Familial GISTs tend to occur at a younger age than sporadic GISTs with a median age at diagnosis of 46 years. These syndromes are typically characterized by multifocal primary tumors associated with a variable clinical phenotype. A number of families with history of multiple members affected by GIST have been described in the literature.25 The first heritable mutation was discovered by Nishida et al26 in 1998. Multiple members of a Japanese family developed both GISTs associated with skin hyperpigmentation.
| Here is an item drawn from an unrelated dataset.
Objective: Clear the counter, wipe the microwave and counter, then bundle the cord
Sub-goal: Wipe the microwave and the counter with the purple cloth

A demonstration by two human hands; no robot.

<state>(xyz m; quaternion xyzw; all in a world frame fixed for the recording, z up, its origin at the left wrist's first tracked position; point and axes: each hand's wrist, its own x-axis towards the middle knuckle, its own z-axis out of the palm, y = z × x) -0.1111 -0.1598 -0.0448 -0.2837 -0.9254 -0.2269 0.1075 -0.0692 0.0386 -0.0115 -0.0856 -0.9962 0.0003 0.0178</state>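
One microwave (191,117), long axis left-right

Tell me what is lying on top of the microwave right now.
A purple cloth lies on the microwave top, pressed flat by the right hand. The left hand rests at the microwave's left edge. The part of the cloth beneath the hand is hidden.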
Germline DNA analysis revealed a c-kit exon 11 mutation which resulted in a deletion of a valine residue in the juxtamembrane domain of the KIT protein. Additional reports of families with single base mutations have also been described whose phenotype has included urticarial pigmentosa.27,28 Other mutations involving exon 11 have since been discovered. Familial GISTs have also been found to be associated with mutations in exon 17, which encodes the KIT tyrosine kinase II domain.29 A family with multiple GISTs was found to have a single base mutation resulting in the substitution of valine for aspartic acid-816 which led to constitutive activation of KIT. This family did not have evidence of hyperpigmentation; however, multiple family members expressed a common complaint of dysphagia. Germline mutation in exon 13 has also been associated with a predisposition for familial GIST.30 Substitution of glutamic acid for lysine-642 in the kinase I domain was associated with urticarial pigmentosa but not hyperpigmentation in this family. A mutation involving exon 8 has been described in a family with GISTs and macrocytosis.31 This mutation involves a deletion of codon 419 in the extracellular portion of KIT resulting in constitutive activation of KIT.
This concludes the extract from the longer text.